→ **Task prompt**
Produce an exact copy of the first line of the data below and each line after it, please, up to and including the one with "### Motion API".

== == ==

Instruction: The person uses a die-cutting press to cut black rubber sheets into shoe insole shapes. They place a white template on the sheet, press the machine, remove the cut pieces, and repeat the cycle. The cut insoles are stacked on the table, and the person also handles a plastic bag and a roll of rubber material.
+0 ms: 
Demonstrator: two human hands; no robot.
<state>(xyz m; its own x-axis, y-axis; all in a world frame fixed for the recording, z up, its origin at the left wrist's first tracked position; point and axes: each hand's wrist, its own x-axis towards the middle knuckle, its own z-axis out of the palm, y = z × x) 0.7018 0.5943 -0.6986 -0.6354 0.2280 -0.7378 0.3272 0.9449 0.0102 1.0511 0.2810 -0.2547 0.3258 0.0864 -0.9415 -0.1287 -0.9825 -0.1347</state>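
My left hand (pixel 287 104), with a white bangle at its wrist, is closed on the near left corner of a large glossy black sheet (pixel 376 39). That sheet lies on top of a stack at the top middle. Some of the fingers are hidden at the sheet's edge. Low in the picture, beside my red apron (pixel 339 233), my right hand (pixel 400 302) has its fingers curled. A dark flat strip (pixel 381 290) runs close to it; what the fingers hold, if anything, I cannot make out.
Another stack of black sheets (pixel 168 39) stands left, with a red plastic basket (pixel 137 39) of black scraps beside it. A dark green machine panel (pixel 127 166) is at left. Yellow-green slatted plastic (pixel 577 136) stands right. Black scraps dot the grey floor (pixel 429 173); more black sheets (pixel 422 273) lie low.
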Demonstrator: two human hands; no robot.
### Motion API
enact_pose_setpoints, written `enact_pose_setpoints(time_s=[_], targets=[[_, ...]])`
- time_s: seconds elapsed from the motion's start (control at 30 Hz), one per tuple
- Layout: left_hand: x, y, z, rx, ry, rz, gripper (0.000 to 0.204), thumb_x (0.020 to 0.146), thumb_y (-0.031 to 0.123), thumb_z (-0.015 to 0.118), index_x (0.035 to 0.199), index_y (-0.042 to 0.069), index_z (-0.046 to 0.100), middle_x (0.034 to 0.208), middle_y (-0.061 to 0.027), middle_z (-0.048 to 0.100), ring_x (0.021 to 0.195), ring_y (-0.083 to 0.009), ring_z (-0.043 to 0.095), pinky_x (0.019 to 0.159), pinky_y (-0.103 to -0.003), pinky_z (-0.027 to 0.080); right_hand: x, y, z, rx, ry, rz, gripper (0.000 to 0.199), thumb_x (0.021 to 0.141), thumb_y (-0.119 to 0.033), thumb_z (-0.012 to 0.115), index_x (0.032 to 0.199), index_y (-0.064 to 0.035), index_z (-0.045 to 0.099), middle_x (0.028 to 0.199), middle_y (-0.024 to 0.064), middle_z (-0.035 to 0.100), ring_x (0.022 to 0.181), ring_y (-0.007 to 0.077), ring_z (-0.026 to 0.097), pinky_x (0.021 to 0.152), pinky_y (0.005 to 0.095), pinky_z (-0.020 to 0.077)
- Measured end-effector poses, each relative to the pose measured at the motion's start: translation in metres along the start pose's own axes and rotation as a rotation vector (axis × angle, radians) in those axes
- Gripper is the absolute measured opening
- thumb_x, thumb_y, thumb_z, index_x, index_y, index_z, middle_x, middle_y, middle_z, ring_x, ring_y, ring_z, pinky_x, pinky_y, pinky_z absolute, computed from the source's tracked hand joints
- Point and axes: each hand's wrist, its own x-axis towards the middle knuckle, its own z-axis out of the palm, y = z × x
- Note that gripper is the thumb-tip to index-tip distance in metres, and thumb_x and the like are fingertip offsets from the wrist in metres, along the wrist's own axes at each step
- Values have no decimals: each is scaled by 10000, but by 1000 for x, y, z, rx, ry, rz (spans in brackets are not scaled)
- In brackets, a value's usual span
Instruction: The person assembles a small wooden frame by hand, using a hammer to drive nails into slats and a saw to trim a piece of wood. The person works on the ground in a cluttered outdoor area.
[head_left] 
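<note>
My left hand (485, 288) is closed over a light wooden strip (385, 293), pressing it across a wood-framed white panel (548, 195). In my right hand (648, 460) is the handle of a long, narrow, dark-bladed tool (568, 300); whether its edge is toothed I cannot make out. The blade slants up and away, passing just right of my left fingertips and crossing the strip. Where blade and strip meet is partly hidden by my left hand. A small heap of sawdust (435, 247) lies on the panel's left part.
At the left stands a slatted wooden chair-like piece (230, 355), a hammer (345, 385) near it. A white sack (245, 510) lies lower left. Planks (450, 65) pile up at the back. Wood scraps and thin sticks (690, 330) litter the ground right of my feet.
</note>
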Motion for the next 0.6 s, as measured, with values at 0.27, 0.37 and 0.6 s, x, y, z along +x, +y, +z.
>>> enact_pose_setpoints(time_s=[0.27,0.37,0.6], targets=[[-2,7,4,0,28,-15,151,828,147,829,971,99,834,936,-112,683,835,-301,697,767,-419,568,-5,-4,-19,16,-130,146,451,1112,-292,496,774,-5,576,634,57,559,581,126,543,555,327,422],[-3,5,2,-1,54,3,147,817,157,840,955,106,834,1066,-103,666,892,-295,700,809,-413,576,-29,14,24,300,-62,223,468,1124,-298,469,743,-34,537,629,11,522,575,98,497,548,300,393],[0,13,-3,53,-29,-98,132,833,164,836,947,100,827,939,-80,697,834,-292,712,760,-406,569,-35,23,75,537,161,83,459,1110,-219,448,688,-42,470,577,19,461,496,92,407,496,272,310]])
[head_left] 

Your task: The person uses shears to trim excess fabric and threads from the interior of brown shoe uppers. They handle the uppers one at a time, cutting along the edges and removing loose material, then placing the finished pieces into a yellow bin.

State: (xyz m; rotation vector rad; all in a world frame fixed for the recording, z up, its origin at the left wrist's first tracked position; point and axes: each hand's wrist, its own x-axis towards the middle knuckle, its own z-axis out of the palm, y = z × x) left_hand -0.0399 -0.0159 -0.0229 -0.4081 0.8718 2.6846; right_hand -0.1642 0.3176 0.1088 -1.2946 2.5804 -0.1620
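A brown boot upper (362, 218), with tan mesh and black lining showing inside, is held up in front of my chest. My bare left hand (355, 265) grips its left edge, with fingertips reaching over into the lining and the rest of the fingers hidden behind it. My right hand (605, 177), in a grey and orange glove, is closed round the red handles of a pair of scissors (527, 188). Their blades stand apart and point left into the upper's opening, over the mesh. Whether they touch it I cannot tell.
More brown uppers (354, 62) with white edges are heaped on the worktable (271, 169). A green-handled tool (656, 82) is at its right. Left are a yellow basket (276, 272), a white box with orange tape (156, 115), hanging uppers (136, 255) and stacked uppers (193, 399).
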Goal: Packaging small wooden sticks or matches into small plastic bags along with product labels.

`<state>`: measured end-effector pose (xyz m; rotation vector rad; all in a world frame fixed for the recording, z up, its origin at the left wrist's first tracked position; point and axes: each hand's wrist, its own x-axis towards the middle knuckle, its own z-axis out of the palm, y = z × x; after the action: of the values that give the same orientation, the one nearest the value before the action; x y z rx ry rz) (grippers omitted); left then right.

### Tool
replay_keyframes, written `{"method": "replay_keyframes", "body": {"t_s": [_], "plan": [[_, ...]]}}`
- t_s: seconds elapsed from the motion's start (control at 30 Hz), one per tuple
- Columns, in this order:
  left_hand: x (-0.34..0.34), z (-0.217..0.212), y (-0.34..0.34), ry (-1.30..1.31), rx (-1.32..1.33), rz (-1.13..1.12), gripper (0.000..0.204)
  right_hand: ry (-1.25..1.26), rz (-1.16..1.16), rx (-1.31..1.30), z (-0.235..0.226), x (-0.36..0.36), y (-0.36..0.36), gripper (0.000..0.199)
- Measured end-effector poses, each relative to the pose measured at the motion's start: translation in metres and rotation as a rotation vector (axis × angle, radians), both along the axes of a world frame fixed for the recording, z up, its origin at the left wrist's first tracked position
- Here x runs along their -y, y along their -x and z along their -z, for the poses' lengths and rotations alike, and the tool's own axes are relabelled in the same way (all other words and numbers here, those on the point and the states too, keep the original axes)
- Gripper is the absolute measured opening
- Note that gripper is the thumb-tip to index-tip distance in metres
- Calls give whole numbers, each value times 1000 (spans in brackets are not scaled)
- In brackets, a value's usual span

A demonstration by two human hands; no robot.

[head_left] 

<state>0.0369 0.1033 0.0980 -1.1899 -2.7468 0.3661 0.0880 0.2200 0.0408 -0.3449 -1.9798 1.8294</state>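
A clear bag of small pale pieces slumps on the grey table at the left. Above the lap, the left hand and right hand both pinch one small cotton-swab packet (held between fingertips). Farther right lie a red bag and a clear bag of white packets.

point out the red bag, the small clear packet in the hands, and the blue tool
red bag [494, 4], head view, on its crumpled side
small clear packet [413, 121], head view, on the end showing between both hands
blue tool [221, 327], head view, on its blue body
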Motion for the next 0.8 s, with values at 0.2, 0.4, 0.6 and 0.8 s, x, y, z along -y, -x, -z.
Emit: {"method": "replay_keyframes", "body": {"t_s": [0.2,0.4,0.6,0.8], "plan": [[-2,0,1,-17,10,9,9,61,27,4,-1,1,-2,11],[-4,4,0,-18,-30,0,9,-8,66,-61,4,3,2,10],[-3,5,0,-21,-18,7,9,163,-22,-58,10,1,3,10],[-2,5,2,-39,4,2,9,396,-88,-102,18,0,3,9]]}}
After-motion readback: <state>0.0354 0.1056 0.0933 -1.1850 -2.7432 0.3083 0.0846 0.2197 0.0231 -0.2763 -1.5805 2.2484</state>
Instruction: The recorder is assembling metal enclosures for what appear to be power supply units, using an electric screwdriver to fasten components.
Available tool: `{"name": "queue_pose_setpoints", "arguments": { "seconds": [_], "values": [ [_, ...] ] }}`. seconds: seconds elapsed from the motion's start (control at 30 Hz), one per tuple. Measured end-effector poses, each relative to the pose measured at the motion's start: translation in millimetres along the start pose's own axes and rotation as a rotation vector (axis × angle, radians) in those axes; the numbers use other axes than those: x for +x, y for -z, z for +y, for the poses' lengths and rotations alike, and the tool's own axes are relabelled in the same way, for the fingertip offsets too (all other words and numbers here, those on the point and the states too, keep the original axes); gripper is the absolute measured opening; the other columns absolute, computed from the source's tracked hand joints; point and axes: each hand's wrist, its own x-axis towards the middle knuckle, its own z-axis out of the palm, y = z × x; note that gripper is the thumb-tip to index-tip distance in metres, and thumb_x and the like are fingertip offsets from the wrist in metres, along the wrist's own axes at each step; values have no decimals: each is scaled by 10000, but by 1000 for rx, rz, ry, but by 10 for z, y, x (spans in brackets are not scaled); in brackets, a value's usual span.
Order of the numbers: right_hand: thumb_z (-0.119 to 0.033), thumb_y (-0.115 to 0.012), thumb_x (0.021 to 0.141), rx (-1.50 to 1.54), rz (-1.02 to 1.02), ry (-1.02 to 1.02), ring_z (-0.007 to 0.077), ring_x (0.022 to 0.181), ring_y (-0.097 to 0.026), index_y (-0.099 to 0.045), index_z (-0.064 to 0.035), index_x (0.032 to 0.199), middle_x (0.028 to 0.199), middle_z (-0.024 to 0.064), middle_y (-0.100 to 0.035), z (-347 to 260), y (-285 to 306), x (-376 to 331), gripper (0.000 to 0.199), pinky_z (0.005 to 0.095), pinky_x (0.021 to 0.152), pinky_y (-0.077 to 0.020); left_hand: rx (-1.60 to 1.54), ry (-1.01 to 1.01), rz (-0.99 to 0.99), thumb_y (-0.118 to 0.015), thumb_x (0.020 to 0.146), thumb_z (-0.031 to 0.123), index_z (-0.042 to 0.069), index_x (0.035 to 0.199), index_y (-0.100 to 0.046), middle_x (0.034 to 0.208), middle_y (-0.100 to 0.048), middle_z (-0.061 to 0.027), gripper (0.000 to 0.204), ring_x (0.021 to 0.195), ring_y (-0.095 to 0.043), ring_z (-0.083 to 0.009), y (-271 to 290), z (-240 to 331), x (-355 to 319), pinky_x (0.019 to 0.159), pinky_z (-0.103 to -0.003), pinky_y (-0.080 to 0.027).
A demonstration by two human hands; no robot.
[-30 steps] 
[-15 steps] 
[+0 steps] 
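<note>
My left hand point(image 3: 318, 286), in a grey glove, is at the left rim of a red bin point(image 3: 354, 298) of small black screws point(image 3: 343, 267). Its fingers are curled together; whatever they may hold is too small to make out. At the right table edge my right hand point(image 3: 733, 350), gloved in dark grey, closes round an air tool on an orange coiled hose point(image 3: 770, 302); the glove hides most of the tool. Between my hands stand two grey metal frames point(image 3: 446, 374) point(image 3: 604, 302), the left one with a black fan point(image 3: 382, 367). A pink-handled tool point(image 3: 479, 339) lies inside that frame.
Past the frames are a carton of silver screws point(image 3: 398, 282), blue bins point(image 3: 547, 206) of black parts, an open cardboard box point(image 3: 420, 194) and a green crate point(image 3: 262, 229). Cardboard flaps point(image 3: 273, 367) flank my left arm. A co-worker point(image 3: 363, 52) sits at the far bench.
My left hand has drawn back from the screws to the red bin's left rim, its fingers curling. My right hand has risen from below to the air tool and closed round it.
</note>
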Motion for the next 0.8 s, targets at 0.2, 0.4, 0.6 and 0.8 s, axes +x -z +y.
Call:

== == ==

→ **Solved problem**
Instruction: The person uses a die-cutting press to cut black rubber sheets into shoe insole shapes. They place a white template on the sheet, press the machine, remove the cut pieces, and repeat the cycle. The cut insoles are stacked on the table, and the person also handles a plastic bag and a roll of rubber material.
+0 ms: 
Demonstrator: two human hands; no robot.
<state>(xyz m; its own x-axis, y-axis; all in a world frame fixed for the recording, z up, its origin at the left wrist's first tracked position; point and axes: each hand's wrist, its own x-axis towards the middle knuckle, its own z-axis out of the palm, y = z × x) 0.7018 0.5943 -0.6986 -0.6354 0.2280 -0.7378 0.3272 0.9449 0.0102 1.0511 0.2810 -0.2547 0.3258 0.0864 -0.9415 -0.1287 -0.9825 -0.1347</state>
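My left hand (pixel 287 104), with a white bangle at its wrist, is closed on the near left corner of a large glossy black sheet (pixel 376 39). That sheet lies on top of a stack at the top middle. Some of the fingers are hidden at the sheet's edge. Low in the picture, beside my red apron (pixel 339 233), my right hand (pixel 400 302) has its fingers curled. A dark flat strip (pixel 381 290) runs close to it; what the fingers hold, if anything, I cannot make out.
Another stack of black sheets (pixel 168 39) stands left, with a red plastic basket (pixel 137 39) of black scraps beside it. A dark green machine panel (pixel 127 166) is at left. Yellow-green slatted plastic (pixel 577 136) stands right. Black scraps dot the grey floor (pixel 429 173); more black sheets (pixel 422 273) lie low.
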Demonstrator: two human hands; no robot.
### Motion API

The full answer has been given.